BEGIN Information supplied
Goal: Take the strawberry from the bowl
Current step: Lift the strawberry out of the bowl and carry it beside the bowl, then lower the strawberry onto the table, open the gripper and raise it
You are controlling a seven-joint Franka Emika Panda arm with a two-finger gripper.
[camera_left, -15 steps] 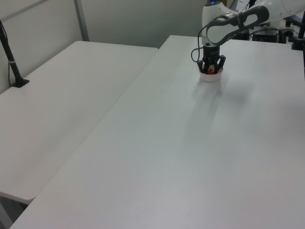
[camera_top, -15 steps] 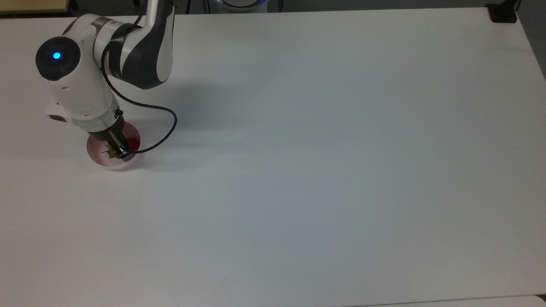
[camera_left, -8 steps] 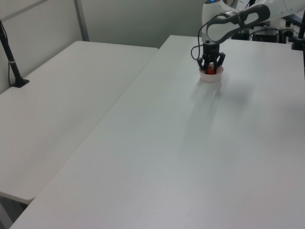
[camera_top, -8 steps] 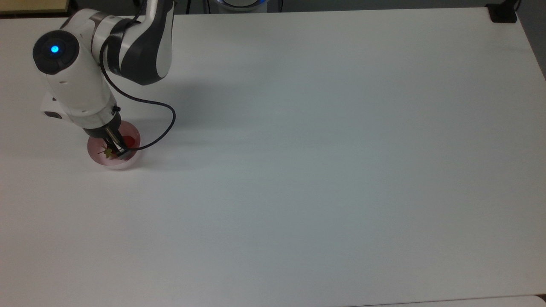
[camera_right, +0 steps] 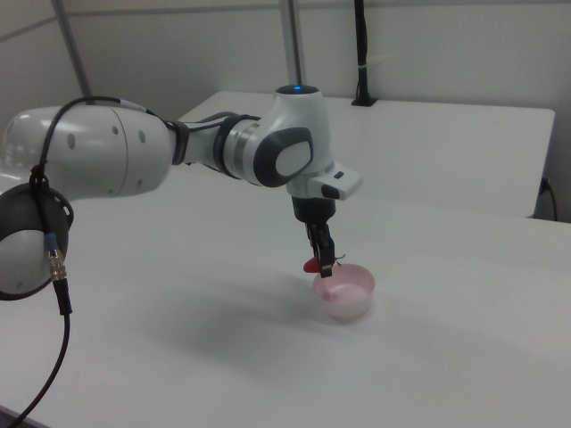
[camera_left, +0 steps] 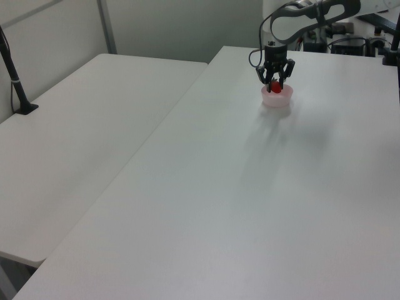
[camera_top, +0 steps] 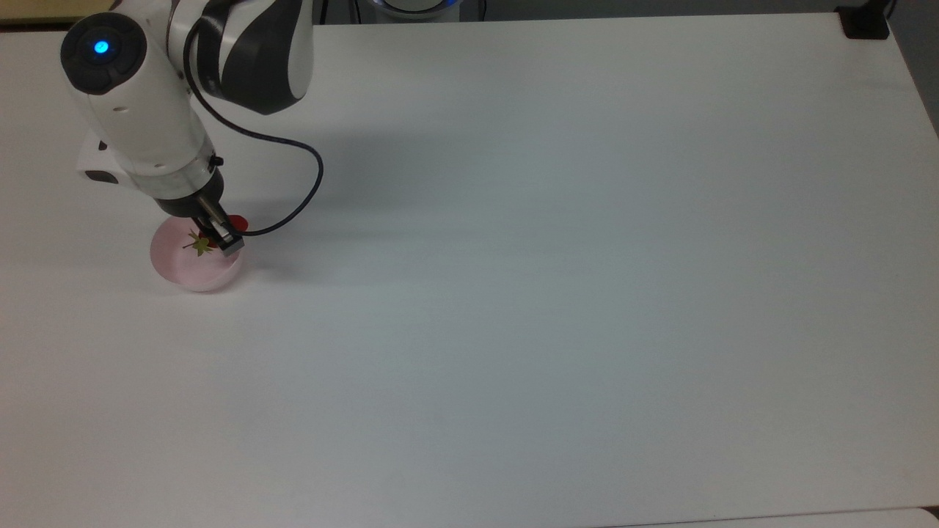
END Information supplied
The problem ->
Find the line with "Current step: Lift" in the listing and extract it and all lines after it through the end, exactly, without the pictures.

Answer ->
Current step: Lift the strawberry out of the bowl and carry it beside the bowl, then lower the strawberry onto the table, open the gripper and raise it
You are controlling a seven-joint Franka Emika Panda arm with a two-finger gripper.
[camera_left, -15 steps] 
[camera_top, -15 steps] 
[camera_left, -8 steps] 
[camera_top, -8 steps] 
[camera_right, +0 steps] 
[camera_left, +0 steps] 
[camera_top, +0 steps] 

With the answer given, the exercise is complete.